Strong inter-rater reliability and inter-rater agreement was established by engaging two blinded raters through multifaceted training, integrating real-life clients and contexts into the instrumentation and training, and precisely defined rubric criteria. By employing such practices, high inter-rater reliability and agreement can be achieved in clinical research involving interventions and instruments that are highly subjective and individualized.
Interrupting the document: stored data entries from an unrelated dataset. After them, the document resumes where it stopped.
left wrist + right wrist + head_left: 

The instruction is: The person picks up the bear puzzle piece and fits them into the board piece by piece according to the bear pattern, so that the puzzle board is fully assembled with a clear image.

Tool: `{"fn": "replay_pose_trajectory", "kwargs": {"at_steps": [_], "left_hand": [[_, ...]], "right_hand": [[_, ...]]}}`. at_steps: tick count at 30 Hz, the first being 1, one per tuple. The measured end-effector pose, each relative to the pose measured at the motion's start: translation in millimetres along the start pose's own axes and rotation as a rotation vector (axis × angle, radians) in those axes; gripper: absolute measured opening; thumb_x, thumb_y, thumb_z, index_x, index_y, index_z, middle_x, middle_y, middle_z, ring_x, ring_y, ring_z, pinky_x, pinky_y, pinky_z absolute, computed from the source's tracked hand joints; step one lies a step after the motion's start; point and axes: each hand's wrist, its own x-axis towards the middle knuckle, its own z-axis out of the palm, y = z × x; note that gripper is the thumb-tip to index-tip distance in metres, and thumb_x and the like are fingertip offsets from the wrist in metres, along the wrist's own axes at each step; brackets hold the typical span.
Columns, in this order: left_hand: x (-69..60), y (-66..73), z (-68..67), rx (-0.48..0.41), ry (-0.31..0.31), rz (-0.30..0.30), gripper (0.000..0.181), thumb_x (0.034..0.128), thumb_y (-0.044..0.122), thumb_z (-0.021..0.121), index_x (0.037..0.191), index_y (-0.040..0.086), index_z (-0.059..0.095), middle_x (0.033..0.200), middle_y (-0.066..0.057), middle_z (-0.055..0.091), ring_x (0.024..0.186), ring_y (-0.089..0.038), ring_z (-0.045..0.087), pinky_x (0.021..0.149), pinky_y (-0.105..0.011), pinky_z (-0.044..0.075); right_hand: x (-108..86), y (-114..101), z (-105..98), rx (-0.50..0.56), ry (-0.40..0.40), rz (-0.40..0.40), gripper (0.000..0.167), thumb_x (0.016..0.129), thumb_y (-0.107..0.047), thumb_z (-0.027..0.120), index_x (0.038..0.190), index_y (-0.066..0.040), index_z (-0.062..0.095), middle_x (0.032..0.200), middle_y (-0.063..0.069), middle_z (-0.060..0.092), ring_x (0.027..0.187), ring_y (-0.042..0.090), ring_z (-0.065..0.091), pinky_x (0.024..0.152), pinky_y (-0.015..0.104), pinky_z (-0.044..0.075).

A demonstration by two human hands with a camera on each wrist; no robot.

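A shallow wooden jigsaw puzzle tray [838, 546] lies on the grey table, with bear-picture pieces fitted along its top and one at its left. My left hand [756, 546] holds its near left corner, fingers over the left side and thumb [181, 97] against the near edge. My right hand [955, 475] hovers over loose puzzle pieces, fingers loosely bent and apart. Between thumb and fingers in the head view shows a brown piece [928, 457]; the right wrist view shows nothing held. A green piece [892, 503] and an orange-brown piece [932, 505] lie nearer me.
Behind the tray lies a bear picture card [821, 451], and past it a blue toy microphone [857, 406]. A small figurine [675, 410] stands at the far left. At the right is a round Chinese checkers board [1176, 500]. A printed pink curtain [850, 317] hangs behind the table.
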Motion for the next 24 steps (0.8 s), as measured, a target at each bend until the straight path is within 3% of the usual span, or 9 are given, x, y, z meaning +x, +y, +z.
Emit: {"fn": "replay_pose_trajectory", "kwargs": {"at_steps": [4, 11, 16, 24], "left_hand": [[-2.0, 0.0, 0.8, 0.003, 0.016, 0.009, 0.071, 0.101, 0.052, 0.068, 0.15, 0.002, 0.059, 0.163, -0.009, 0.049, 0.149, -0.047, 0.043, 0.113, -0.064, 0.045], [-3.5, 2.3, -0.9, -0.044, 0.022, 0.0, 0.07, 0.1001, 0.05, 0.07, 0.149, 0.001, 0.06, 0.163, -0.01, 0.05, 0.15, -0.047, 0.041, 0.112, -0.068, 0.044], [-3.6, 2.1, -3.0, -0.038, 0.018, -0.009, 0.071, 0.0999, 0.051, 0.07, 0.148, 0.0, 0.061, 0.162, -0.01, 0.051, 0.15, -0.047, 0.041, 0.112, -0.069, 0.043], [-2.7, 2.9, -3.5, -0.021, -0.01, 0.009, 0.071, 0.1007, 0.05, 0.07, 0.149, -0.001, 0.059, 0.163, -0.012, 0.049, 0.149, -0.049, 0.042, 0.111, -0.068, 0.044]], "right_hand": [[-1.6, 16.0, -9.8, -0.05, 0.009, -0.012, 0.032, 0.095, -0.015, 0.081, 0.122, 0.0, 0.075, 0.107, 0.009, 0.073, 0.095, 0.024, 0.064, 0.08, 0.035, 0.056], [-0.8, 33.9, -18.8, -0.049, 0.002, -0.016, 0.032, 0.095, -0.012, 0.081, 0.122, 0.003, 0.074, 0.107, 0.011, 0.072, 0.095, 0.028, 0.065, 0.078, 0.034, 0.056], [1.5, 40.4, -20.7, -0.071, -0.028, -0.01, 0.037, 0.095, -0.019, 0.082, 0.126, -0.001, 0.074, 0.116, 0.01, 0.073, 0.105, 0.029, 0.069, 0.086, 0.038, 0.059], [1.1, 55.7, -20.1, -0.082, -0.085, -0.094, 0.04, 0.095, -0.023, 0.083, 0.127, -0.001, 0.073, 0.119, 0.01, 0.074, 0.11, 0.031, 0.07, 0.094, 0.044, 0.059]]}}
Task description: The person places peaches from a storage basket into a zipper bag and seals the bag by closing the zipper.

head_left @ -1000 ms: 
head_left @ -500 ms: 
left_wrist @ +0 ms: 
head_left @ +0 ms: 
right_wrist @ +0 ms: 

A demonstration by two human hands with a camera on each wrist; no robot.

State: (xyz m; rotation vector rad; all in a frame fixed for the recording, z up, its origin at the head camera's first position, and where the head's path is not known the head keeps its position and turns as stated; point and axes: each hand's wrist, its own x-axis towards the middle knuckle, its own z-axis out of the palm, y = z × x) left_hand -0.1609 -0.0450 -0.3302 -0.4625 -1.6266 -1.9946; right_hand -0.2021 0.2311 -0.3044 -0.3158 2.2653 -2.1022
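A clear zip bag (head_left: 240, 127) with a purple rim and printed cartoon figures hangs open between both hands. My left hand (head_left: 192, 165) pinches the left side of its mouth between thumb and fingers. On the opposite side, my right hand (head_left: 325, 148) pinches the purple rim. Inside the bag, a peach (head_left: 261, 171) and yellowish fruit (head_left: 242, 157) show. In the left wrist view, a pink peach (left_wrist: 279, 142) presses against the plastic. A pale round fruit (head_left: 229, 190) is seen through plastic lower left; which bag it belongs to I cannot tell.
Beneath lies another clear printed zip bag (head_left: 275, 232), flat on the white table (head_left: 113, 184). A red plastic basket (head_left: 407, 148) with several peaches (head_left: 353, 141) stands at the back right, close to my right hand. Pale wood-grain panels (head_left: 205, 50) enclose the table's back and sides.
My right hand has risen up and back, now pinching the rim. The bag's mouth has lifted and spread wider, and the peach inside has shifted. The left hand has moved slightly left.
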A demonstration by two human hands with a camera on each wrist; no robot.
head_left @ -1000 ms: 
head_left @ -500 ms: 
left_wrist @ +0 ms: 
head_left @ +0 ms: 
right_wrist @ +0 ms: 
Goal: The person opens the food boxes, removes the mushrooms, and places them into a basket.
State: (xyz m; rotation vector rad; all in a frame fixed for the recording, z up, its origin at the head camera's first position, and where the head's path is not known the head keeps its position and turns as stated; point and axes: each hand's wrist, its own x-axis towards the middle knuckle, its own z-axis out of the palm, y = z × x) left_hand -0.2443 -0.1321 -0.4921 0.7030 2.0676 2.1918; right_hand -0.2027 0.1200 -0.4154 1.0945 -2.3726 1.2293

To ascertain greater scientific confidence in the intervention effect, developing a multidomain fidelity framework and establishing high inter-rater agreement and reliability in the instruments a priori to implementation of clinical trials are necessary.
建立评分者间的一致性和可靠性可确保多个评分者对观察到的干预措施进行一致评估,以确保临床研究方案按试验方案的预期实施。
我们依据《报告可靠性和一致性研究指南》,(a)举例说明了在基于职业的指导视频评估工具上建立评分者间可靠性和评分者间一致性的步骤,(b)在开展一项试点随机对照试验之前,评估了促进盲法评分者之间高评分者间可靠性和评分者间一致性的最佳实践。该随机对照试验考察了通过远程医疗为患有1型糖尿病儿童的农村家庭提供基于职业的指导对改善家庭生活质量、参与度、自我效能感和儿童健康结局的初步效果。
我们创建了一个包含13个基于职业的指导视频的库,这些视频展示了一系列评估、分数和评级。通过(a)盲法评分者培训、(b)使用该工具进行数据收集以及(c)使用科恩kappa系数和克朗巴赫alpha系数进行统计分析等迭代过程,建立了基于职业的指导视频评估工具的评分者间一致性和可靠性。
出现与未出现清单(κ = 0.881,P < 0.001);“照顾者谈话”和“干预者谈话分析”(组内相关系数ICC = 0.991 - 0.999,P < 0.001);独立能力评级证据(ICC = 0.867,P = 0.006)。
通过让两名盲法评分者参与多方面培训,将现实生活中的客户和情境纳入工具和培训中,并精确界定评分标准,建立了强大的评分者间可靠性和评分者间一致性。通过采用这些实践,在涉及高度主观和个体化的干预措施和工具的临床研究中,可以实现高评分者间可靠性和一致性。为了在干预效果方面获得更高的科学可信度,在实施临床试验之前,制定一个多领域保真度框架并在工具中建立高评分者间一致性和可靠性是必要的。